デメリットは、1台のコンピューターに複数の環境を構築する分だけのディスク容量が必要になること。また、立ち上がりや動作に時間がかかるため、処理速度をあげるためには設定のチューニングも必要となります。

「仮想マシン」の作り方3つと仕組みの比較

「仮想マシン」には、もともと「ホスト型」「ハイパー型」のタイプがありましたが、近年「コンテナ型」と呼ばれるタイプも利用が進んでいます。それぞれの作り方や特徴について紹介します。

「ホスト型」の作り方

「ホスト型」の仮想マシンは、「ホストOS」上に「仮想化ソフト」をインストールして作ります。仮想化ソフト上で「ゲストOS」と呼ばれるOSを動作させる仕組みです。容量やスペックなどの課題はありますが、日頃利用しているPCのOSを「ホストOS」として、仮想マシンを作ることもできます。「ハイパーバイザー型」に比べると、構築しやすく・運用しやすいと言う特徴がありますが、「ホストOS」と「ゲストOS」の両方が動作するため、処理速度が遅くなるというデメリットもあります。

「ハイパーバイザー型」の作り方

「ハイパーバイザー型」は、「ホストOS」ではなくサーバーに「仮想化ソフト」を直接インストールして作ります。「ホスト型」同様「仮想化ソフト」上で「ゲストOS」が動作しますが、「ホストOS」が動作しないことにより、処理速度が「ホスト型」に比べて向上します。
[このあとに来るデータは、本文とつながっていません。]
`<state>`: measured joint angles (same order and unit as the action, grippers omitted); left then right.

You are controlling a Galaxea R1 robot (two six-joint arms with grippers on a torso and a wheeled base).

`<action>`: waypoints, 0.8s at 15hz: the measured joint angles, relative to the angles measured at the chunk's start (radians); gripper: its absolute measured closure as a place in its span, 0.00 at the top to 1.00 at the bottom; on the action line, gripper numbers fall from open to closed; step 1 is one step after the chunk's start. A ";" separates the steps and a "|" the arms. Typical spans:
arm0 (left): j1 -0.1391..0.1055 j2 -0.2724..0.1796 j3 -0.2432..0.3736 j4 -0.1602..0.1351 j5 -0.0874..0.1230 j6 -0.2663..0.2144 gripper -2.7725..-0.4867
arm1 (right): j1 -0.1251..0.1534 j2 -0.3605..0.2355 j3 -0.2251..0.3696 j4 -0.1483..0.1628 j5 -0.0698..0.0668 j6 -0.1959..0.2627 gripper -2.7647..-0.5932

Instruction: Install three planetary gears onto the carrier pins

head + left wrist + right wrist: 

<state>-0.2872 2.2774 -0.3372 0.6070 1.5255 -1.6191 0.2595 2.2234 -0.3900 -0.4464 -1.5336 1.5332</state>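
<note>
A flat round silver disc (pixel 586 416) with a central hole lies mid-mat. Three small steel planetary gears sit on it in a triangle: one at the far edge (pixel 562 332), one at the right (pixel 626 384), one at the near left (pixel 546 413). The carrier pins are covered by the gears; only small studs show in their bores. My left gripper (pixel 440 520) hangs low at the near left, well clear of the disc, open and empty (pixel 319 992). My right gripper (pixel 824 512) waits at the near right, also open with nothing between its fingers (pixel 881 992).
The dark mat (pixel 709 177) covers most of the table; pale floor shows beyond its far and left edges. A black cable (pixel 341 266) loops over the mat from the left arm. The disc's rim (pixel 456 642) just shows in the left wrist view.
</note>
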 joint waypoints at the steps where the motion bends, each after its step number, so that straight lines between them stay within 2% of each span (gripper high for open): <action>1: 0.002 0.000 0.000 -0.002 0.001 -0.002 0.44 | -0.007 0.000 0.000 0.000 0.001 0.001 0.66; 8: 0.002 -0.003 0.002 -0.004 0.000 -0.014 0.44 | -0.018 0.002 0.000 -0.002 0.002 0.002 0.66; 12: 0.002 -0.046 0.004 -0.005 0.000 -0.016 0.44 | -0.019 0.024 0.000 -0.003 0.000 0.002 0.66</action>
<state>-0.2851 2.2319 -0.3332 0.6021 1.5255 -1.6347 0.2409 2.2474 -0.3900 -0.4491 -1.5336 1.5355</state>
なお、「ホスト型」「ハイパーバイザー型」いずれにも共通しますが、「ゲストOS」においてもウイルス対策は必要です。セキュリティ対策のソフトにおいては、仮想マシンを想定して負荷をおさえる機能も用意されています。

「コンテナ型」の作り方

「コンテナ型」は、「ホスト型」「ハイパーバイザー型」と違い、「ゲストOS」を使用せず、「ホストOS」上に「コンテナ」と呼ばれる空間を作ります。特徴は「ゲストOS」が動作しないことにより処理速度が早くなること。しかし、「コンテナ型」は、「ホスト型」「ハイパーバイザー型」のように異なるOSを使用することができないことがデメリットです。

「仮想マシン」構築用の主なソフトとは?

主なソフトは「VMware」と「VirtualBox」

「VMware」は、VMware社が提供している仮想マシン構築用のソフトです。「ホスト型」「ハイパーバイザー型」それぞれに対応する製品が提供されており、WindowsとLinuxおよびmacOSに対応しています。
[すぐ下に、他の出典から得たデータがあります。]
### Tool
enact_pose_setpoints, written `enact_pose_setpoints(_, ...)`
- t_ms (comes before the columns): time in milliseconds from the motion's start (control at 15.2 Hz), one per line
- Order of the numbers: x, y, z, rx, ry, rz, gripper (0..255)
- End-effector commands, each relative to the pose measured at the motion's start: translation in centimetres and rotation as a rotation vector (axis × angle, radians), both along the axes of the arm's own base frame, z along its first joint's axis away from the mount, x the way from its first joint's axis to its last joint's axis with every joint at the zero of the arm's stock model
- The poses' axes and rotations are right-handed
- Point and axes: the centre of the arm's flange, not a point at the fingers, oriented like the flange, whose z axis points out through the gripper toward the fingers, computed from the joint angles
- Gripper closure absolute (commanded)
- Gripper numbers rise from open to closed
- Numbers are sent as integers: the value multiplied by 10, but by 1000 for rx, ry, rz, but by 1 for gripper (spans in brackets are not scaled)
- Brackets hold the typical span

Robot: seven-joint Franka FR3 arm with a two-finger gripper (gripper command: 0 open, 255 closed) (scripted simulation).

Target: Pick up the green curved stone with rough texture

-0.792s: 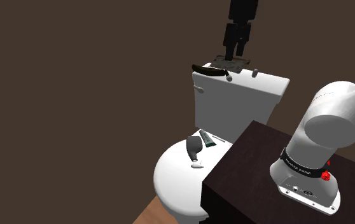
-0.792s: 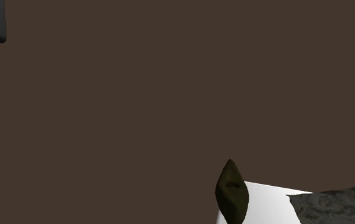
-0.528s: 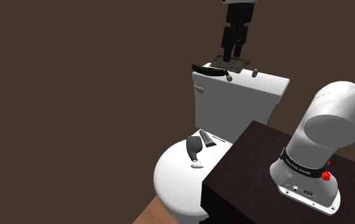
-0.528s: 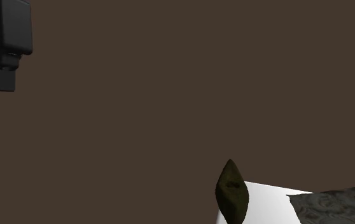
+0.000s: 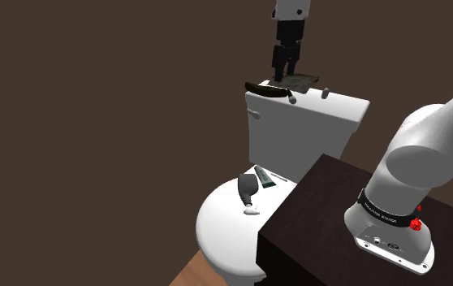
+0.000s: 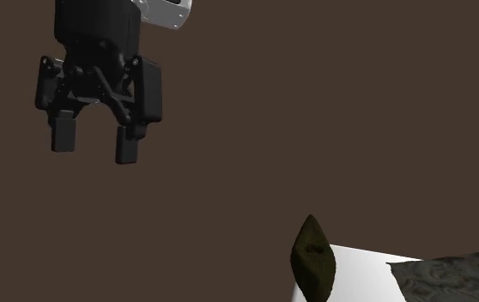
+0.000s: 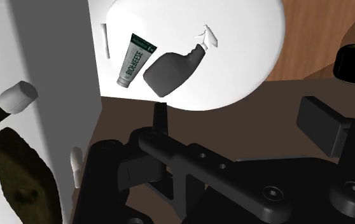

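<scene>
My all-black two-finger gripper (image 6: 92, 146) hangs above the white toilet tank (image 5: 298, 130), fingers apart and nothing in them. The dark olive, rough curved stone (image 6: 313, 257) lies at the tank top's edge. I'd line up across its narrow width, then drop straight down. The grey spray bottle (image 7: 170, 70) and green-and-white tube (image 7: 133, 60) sit on the white toilet lid (image 5: 221, 219). Can't tell what's in them.

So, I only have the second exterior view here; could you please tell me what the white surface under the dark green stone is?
Observer: It is the top of a white toilet tank; the stone lies on that top.
Operator: Thank you. And is there anything lower down, in front of the tank?
Observer: Yes, a closed white toilet lid, with a dark grey spray bottle and a tube lying on it.
</scene>
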Motion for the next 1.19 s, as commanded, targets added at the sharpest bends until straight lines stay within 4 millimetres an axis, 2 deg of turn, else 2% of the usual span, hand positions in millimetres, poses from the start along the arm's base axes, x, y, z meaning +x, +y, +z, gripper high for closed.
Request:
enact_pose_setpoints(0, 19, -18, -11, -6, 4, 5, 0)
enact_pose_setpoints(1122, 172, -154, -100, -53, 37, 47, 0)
「VirtualBox」は、Oracle社が提供する仮想マシン構築用の無料ソフト。特長は、仮想マシン上でUSB機器を利用することができることです。ゲストOSには、WindowsとLinux・macOSを使用することができます。

まとめ

「仮想マシン」とは、「仮想的に作られたコンピューター」を意味しています。たとえば、Windowsパソコンの中に、macOSの環境を作るなど、1台のコンピューターの中に異なる環境のコンピューターを作成して利用することができます。必要な台数分のコンピューターを揃えることに比べて、「仮想マシン」は省スペースやコスト削減などのメリットが考えられます。